Following an open call, we are delighted to welcome Abiba Coulibaly and Elizabeth Dexter to our Pre-Selection Panel. They will be joining returning pre-selectors Salvador Amores, Wanling Chen, Carmen Gray, Martin Grennberger, Anjana Janardhan and Chrystel Oloukoi. In addition, programme advisors Jonathan Ali, Jesse Cumming and Shai Heredia will work closely with the festival director and director of programming in shaping the selection of films for the 2023 edition.
You can read more about our pre-selectors & programme advisors below.
As a reminder, submissions are now open for the 2023 festival.

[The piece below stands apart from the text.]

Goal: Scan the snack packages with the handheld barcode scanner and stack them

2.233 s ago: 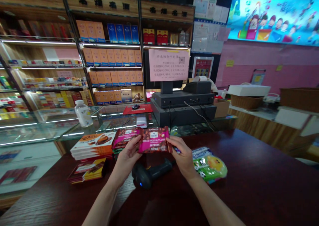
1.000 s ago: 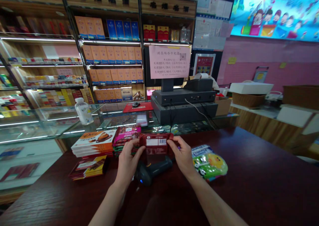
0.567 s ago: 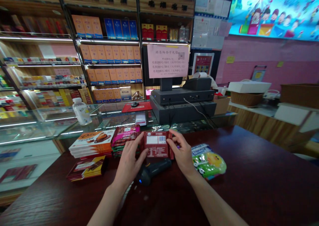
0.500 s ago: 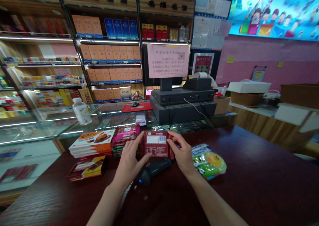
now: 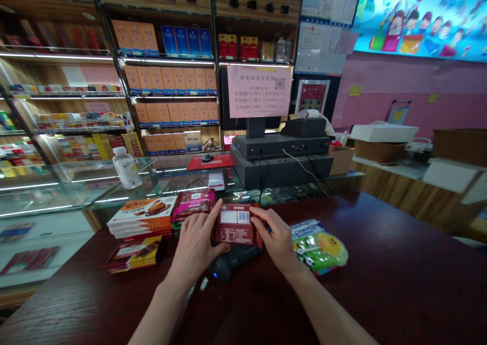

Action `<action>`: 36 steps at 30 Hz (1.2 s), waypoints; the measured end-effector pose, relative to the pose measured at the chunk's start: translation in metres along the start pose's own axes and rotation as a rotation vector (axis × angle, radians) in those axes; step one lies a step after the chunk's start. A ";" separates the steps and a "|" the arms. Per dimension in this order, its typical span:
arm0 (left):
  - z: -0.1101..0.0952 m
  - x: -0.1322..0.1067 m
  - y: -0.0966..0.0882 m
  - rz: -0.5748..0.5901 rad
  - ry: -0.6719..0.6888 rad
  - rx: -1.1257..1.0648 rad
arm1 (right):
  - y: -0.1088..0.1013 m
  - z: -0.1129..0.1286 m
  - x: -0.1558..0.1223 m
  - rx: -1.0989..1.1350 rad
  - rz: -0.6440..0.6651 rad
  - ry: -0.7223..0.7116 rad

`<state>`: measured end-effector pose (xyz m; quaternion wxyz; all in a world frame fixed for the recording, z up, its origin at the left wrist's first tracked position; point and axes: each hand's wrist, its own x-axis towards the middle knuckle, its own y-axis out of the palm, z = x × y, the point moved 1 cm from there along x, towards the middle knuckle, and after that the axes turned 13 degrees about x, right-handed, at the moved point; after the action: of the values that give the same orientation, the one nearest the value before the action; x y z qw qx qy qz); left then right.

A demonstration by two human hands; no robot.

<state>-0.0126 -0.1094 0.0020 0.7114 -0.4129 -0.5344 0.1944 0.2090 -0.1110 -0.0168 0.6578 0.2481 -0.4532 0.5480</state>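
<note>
Between my two hands is a dark red chocolate bar (image 5: 236,228), its printed back with a barcode turned toward me. My left hand (image 5: 200,243) grips its left edge, thumb low and index finger at the top corner. My right hand (image 5: 277,236) pinches the right end of the wrapper. Just below the bar lies a black handheld barcode scanner (image 5: 232,263) with a small blue light, partly covered by my left thumb. Left of my hands stand a stack of chocolate bars in pink and brown wrappers (image 5: 192,205), white-and-orange boxes (image 5: 142,215) and yellow-and-brown chocolate bars (image 5: 135,253).
A green-and-yellow plastic packet (image 5: 319,246) rests to the right on the dark wooden table (image 5: 399,274). Behind is a glass counter with a bottle (image 5: 127,168), a mouse (image 5: 207,158) and a black cash register (image 5: 281,157). Shelves of boxed goods line the back.
The chocolate bar has shifted slightly left and down, closer over the scanner, with my right hand moving left along with it. The other goods stay where they were.
</note>
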 end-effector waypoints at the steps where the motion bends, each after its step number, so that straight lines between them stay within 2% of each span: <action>1: 0.000 0.000 0.000 0.001 0.001 0.019 | 0.000 0.001 0.000 -0.008 0.012 -0.015; 7: -0.003 0.000 -0.003 -0.031 -0.005 0.109 | 0.002 0.006 -0.001 -0.022 0.069 -0.079; 15: -0.009 0.000 -0.005 -0.101 -0.067 0.120 | 0.002 0.008 -0.001 -0.010 0.001 -0.097; 19: -0.008 -0.001 -0.006 -0.160 -0.043 0.097 | 0.003 0.005 -0.002 0.007 -0.035 -0.025; 24: -0.005 0.000 -0.003 -0.139 0.064 0.062 | 0.003 0.000 -0.002 0.053 -0.042 0.126; 32: 0.007 0.001 -0.001 -0.187 0.013 0.073 | 0.002 -0.001 0.000 0.165 0.008 0.270; 36: 0.017 0.000 0.000 -0.206 -0.034 0.085 | -0.001 -0.010 0.001 0.163 0.135 0.332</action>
<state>-0.0278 -0.1025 0.0036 0.7353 -0.3219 -0.5774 0.1496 0.2129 -0.1024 -0.0203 0.6629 0.1758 -0.3080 0.6593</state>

We are welcoming short, mid-length, feature, audio and cross-media non-fiction projects.
Jonathan Ali is a film programmer and writer based in London. He is Director of Programming for Miami’s Third Horizon Film Festival, and part of the Twelve30 Collective, an initiative dedicated to screening Caribbean cinema in the UK. He began his career with the Trinidad and Tobago Film Festival, where he curated a retrospective of the work of Black Audio Film Collective and introduced the work of the filmmakers of Harvard’s Sensory Ethnography Lab. He was previously a programme advisor at Sheffield Doc/Fest, and is a programmer for Alchemy Film and Moving Image Festival.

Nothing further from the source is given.